営業活動の重要性

 営業と販売という言葉よく似ているし、現実にも同義語としてよく使われているが、本来は似て非なるものである。例えば、コンビニエンス・ストアなどの店員は、販売員とはいっても営業員とは呼ばないし、外勤の場合でもルートセールスに携わっている人を営業マンとは呼ばないことから見ると、明らかにこの二つの言葉には違いがある。
 営業マンの活動目標は、目標とする売上高を達成することであるから、売上高の実現は販売と言い換えてもそれほど違和感はないが、この場合でも、営業活動の結果売上が実現したのであって、販売活動の結果とは異なった概念である。しかし、販売促進活動などは営業と類似している活動であることから、混同してしまうのかもしれない。
 営業活動とは具体的に言うと、商談を増やすことであると定義するとすれば、商談の数を増やすことが営業マンの活動として重要な業務であることになる。もちろん、商談の数が多ければ必ず売上に結びつくというものではないかもしれないが、商談の数が少なければ売上の実現可能性も少ないことになるのは当然である。
 既存の顧客に既存の商品を販売するのは、営業マンの仕事ではなく販売員の仕事である。営業マンの仕事は商談の数を増やすことであるから、そうした意味から、既存の顧客に対しても新しい商談を持ちかける一方、新規の顧客を開拓するのが主たる業務である。つまり、この場合の顧客とは商談に持ち込んだ件数のことと捉えるべきである。
 顧客数が多くなれば、商談の件数も多くなる可能性が高まるから、確率論的に言って、商談の数を増やすことは営業マンにとって中核的な業務ということになる。そこで、営業マンは商談を増やすためにはどのようなプロセスで行動すればよいのか、ということになるわけであるが、これはそれほど難しいことではない。
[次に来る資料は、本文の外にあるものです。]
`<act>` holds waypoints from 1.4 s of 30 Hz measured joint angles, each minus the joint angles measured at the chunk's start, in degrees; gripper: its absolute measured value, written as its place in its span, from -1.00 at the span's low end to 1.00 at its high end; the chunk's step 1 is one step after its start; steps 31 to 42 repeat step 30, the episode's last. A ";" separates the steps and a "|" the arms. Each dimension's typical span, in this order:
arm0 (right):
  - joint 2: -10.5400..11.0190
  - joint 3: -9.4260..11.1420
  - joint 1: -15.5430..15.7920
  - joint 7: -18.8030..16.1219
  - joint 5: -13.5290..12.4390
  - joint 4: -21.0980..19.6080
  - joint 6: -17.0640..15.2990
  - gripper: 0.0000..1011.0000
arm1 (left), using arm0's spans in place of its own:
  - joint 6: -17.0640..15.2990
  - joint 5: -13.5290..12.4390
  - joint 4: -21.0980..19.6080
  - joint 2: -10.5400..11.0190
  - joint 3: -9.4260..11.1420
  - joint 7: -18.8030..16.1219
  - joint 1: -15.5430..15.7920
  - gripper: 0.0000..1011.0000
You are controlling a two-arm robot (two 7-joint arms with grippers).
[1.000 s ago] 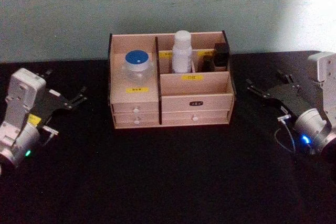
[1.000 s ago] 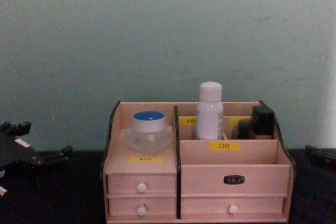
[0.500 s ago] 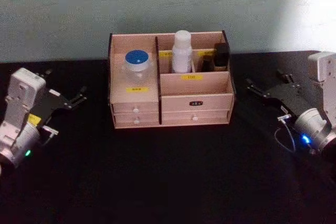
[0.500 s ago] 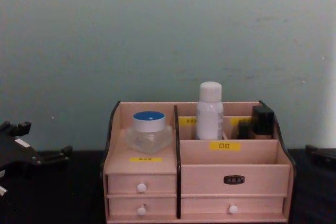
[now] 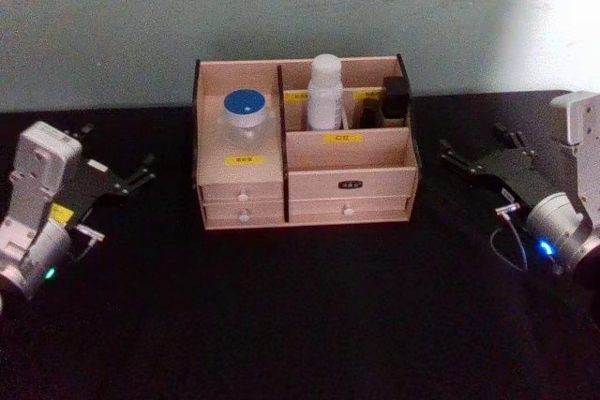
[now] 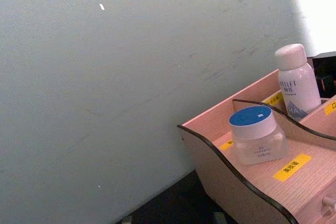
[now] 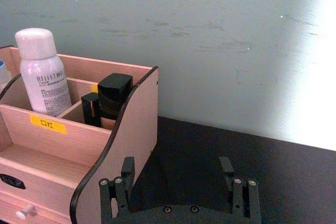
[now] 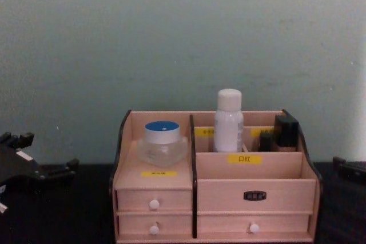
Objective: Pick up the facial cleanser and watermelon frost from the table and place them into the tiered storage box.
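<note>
The tiered storage box [image 5: 375, 173] stands at the middle back of the black table. The facial cleanser [image 5: 325, 91] stands upright in its rear middle compartment, and the watermelon frost [image 5: 245, 111] sits on the left upper tier. From the chest view the bottle [image 8: 228, 121] rises above the jar [image 8: 162, 142]. My left gripper [image 5: 117, 155] rests open on the table to the left of the box, holding nothing. My right gripper [image 5: 472, 144] lies open to the right of the box, and its fingers [image 7: 118, 190] stand wide apart and bare in the right wrist view.
Small black containers [image 5: 394, 98] fill the box's rear right compartment, beside the bottle [image 7: 42, 72]. A pale green wall [image 5: 300, 7] closes off the table right behind the box. Bare black tabletop [image 5: 309, 306] stretches in front of the box.
</note>
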State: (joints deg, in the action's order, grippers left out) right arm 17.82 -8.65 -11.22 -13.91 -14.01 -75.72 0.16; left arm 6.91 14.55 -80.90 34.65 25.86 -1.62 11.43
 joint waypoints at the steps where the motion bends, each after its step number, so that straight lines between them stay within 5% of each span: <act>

 一気に商談に持ち込もうとするため、アポが取れないとか、相手のガードが高くて中々入り込めないなどという嘆きになるが、まず、情報発信することで引き合いを誘うことである。テレビのコマーシャルがその典型的な例であるが、このような情報発信が的を射たものであれば商談は増えるはずで、必ずしもアポを取らなくても可能である。